— WORK REQUEST —
The whole listing should come back exactly as written, except for the pictures.

┌──

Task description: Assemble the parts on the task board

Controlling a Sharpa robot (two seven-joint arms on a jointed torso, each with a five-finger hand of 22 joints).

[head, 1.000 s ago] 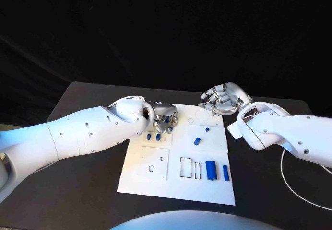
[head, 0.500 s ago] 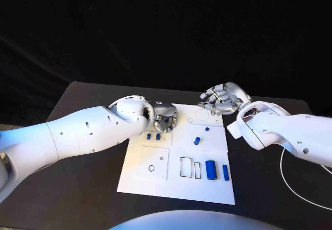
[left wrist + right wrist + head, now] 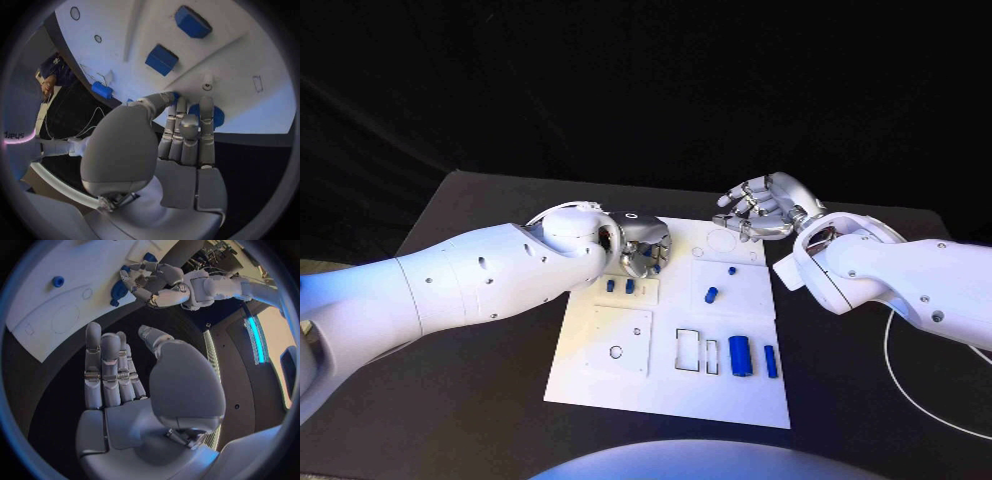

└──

— WRITTEN SOLUTION —
Task description: Assemble the parts on the task board

Controlling a Sharpa robot (two seven-joint arms on a jointed torso, each with a five-finger hand of 22 joints).

[head, 1.000 s ago] 
[head, 0.500 s ago] 
[left wrist + right wrist + head, now] 

Output is complete for this exercise.